リミナの方々の生態上、何事も決める際は決闘で勝った方が優先され、負けた方はそれに従うようですから、アクア・リタさんとリトさん……リトさんには勝ったかというとちょっと違いますが、お二方に勝ったシュメちゃんは、行く先を決める権利があるようなものなのではないでしょうか? 棲み処を出て付いて来ようとするくらいでもありますし」
「帰ってと言ったら帰ってくれると思う?」
「どうでしょう、権利があるとは言っても、少なからず敗者にも、ことを決めることは可能なようですから。何度も頼み込んでいたと言っていたので難しいのではないでしょうか」
「そう……」
アステルは小さくため息を付くと、メモリーと共にアクア・リタたちの元へと戻る。
「──ふたりとも、付いてくる分には別に良いよ」
「本当か!? ありがとうアステル=モシュメ!」
「必ず役に立つ。
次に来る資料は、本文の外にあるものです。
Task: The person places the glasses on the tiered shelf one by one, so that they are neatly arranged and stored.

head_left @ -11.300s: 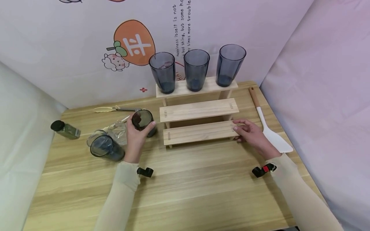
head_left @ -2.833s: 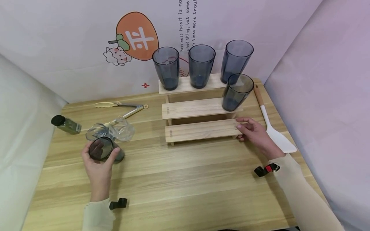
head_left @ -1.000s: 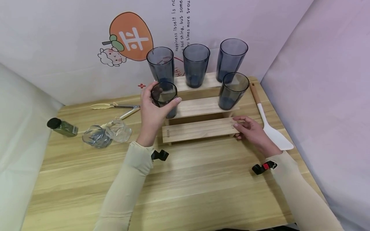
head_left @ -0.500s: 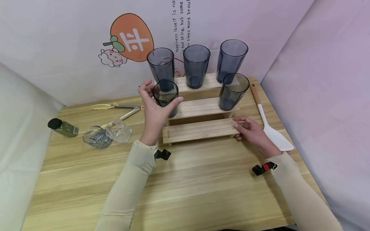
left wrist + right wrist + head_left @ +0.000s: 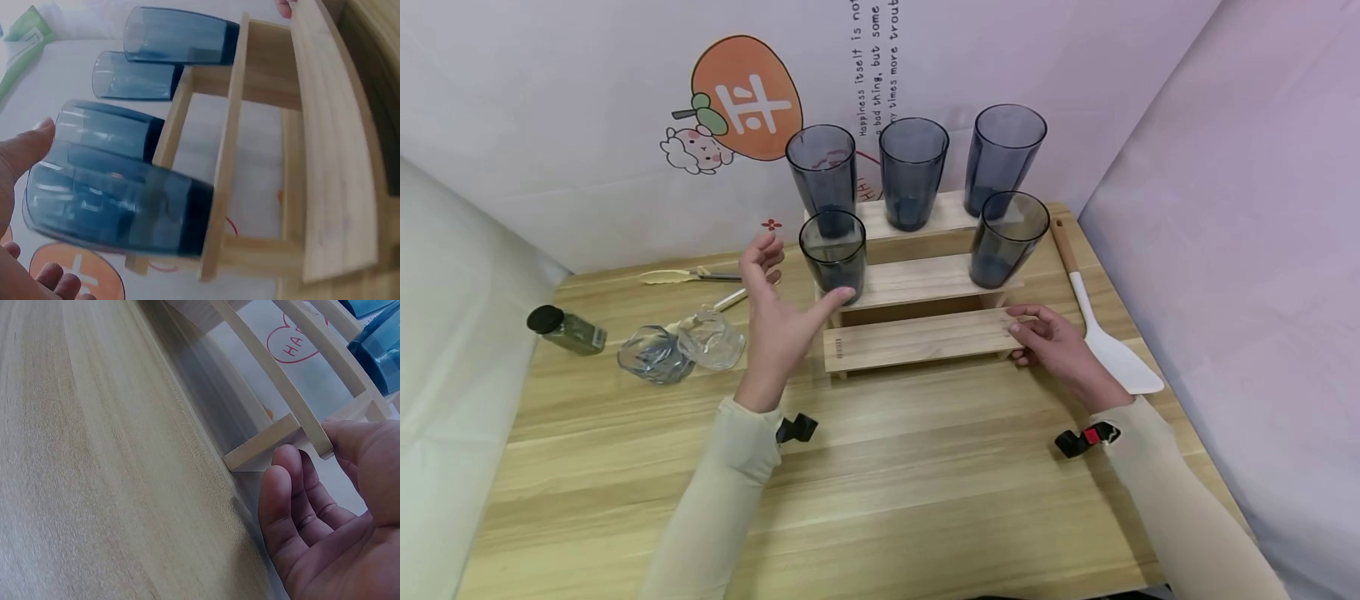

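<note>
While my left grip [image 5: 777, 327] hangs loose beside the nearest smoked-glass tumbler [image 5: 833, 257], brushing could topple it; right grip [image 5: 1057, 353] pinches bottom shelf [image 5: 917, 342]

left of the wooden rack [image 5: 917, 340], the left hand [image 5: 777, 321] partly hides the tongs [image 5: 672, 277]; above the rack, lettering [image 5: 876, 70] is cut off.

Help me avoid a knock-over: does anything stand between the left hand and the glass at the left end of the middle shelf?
Nothing visible does. The left hand is beside the glass, its thumb overlapping the glass's lower part in the head view. The tongs lie on the table, not between them.
</note>
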`<state>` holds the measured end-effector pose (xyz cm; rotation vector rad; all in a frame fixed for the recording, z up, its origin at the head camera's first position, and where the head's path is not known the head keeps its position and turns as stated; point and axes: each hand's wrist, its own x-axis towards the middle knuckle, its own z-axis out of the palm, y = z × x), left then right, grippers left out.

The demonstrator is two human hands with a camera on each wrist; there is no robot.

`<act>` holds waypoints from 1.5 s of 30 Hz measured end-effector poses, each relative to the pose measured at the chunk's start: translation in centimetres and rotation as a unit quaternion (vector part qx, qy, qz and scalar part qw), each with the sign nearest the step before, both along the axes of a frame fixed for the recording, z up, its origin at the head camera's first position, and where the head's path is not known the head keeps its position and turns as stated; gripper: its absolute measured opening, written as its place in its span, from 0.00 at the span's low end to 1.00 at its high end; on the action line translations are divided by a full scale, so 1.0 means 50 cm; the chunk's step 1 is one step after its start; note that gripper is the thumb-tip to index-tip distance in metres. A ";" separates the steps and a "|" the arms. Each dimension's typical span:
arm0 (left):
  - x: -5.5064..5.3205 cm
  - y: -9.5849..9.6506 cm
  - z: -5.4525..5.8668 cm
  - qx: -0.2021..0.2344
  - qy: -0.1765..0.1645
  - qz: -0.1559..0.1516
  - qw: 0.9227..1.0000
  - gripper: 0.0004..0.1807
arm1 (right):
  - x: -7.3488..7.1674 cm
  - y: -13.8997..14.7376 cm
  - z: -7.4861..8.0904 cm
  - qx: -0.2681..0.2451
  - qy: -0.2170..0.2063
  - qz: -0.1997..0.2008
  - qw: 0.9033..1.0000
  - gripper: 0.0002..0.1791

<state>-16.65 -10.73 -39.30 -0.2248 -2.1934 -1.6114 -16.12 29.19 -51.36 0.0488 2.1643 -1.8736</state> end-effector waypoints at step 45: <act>0.060 -0.271 -0.142 -0.364 -0.164 0.118 0.909 0.47 | 0.001 -0.002 -0.002 -0.001 0.000 0.004 1.000 0.25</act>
約束」
無事アステルから許可をもらい、喜ぶふたりにアステルは「ただし」と付け足す。
「ソナタって子たちに会ったときやリミナに戻ったとき、今から見せる物のことは絶対に誰にも話さないでね」
第三十三回 メモリーお姉ちゃんの豆知識!
『ドゥカッセ』について
ドゥカッセさんはパッソさんとブッセさんの母で、リミナでは一番の実力を持っていたアイタさんが亡くなった現在では、ドゥカッセさんがリミナで一番の実力を持っています。
ほむほむなんですか? つい先日片腕を失ったばかりなのに、それでも一番強いのかって? そうなんです! もともとドゥカッセさんが槍を使う際、片腕と体を主に使い、もう片腕はその軽い補助としてしか使っていなかったようで、あまり支障はなかったそうなんです。
雨期の間、シュメちゃんがブッセさんの槍さばきを実際に体験してみたいと言って、よく放り飛ばされていたの見かけることがありました。
体験したシュメちゃんが言うには、“片腕を失ったとは思えないほど動きがなめらかで、まるで舞でも舞っているかのよう。リミナ一の実力があると言われるのも納得。”だそうです。
ただドゥカッセさんは、リミナ一の実力者だと言いましたが、リミナ内で意思決定をする際ほとんど出ることはなく、傍観者としてその場を見守っていることが多いらしく、その理由を聞いたのですが「ドゥカッセが決めると、そこからずっとドゥカッセが決めることになってしまうからね。すごく大変。前はアイタがやっていてくれたから、ドゥカッセはそれに従うだけで良かった。でも今は違う、すごく、面倒は嫌だから、一度も決めたくはないよ」と言っていました。
確かに物事の指揮を執るのは大変ですよねー。それがずっと続くとなればなおさら。ドゥカッセさんのお気持ち分かりますよー。まあ、お姉ちゃんは指揮を執ることないんですけどねぇー。